# [Exercise]
Only one stretch of the data below is wanted: the lines starting at the one with "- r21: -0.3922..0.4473" and ending at the one with "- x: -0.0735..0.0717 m", both included, given again exactly.
*** Exercise data Section Begins ***
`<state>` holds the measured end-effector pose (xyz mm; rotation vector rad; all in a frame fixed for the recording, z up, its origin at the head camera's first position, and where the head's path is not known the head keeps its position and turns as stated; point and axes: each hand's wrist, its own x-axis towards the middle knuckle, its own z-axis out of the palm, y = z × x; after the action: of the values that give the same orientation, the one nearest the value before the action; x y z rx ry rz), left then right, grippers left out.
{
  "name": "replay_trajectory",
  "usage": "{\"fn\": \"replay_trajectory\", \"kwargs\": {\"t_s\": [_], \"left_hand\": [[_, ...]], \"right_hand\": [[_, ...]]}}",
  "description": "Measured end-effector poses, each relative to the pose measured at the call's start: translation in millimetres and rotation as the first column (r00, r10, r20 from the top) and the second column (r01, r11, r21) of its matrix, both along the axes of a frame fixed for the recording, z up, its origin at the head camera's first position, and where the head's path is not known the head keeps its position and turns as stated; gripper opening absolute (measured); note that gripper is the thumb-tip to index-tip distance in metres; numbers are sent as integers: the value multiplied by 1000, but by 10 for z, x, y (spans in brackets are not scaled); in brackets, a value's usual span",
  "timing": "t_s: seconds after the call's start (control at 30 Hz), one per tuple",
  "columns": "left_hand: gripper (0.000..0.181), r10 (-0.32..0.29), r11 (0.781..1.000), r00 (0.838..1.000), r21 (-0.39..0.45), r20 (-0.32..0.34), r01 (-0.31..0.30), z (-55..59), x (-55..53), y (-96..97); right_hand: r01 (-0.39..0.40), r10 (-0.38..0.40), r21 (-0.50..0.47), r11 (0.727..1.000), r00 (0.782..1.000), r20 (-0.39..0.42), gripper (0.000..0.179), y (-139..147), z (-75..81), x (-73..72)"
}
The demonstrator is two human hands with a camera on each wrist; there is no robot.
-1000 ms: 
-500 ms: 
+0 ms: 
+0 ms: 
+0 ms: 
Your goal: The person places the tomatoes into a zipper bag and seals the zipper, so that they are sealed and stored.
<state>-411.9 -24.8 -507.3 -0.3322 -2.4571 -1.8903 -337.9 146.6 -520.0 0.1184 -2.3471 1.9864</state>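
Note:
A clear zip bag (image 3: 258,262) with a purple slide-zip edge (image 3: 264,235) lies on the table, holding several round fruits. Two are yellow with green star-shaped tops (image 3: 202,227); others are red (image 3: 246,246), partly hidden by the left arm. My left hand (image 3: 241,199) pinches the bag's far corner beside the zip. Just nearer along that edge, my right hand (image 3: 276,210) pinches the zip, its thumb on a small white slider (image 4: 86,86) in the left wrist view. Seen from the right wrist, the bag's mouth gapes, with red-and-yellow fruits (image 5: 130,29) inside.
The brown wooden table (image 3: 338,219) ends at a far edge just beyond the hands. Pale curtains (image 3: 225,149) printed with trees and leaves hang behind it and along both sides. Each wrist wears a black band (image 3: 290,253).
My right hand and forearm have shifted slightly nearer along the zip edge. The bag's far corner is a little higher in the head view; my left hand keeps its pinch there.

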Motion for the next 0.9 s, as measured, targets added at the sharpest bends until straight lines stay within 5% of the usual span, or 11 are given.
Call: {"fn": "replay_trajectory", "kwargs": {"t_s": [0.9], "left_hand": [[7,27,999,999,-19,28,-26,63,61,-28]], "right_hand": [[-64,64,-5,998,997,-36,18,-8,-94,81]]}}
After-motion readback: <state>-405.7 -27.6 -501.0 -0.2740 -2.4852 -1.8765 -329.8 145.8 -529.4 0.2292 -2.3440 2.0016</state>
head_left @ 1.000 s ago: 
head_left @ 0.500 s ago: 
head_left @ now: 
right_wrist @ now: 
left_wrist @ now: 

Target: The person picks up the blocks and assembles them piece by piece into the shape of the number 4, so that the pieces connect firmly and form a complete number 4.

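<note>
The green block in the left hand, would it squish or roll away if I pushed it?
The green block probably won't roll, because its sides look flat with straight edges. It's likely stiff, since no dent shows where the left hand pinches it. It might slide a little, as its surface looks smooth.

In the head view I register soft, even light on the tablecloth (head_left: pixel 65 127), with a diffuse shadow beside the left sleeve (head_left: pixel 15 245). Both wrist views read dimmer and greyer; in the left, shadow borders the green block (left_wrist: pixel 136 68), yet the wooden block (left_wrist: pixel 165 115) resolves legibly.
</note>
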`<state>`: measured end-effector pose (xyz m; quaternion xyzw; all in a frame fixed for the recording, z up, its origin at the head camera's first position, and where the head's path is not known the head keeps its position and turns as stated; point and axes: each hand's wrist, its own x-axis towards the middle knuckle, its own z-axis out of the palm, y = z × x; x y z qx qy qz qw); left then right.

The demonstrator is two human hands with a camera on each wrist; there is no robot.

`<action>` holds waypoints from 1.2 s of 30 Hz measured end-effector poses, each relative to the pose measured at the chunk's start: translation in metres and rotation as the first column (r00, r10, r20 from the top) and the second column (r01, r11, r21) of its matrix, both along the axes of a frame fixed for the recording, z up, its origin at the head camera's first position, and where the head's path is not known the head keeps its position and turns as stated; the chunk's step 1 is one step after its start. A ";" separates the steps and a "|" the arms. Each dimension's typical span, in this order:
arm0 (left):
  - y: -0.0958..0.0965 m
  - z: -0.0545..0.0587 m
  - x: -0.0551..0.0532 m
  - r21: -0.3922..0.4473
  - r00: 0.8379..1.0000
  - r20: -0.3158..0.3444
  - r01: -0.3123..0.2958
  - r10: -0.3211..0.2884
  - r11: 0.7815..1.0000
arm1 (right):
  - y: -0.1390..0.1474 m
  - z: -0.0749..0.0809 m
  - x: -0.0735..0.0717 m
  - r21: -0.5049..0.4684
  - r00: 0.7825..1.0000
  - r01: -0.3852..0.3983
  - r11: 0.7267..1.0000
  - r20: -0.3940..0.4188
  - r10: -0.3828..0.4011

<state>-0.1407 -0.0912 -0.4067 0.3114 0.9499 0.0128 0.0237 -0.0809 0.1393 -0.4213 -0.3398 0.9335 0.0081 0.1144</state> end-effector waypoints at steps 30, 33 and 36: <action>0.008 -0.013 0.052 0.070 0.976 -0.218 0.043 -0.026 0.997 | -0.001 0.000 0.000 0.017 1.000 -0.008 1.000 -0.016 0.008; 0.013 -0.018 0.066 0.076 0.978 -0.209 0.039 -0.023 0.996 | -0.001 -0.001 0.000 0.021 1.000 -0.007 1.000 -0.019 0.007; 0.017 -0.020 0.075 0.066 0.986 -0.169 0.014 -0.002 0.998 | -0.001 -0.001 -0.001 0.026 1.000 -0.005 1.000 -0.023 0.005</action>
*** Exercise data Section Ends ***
# [Completed exercise]
  - r21: -0.3922..0.4473
  - r00: 0.8379..1.0000
  - r20: -0.3158..0.3444
  - r01: -0.3123..0.2958
  - r10: -0.3211..0.2884
  - r11: 0.7815..1.0000
arm1 (right):
  - y: -0.1390..0.1474 m
  - z: -0.0749..0.0809 m
  - x: -0.0735..0.0717 m

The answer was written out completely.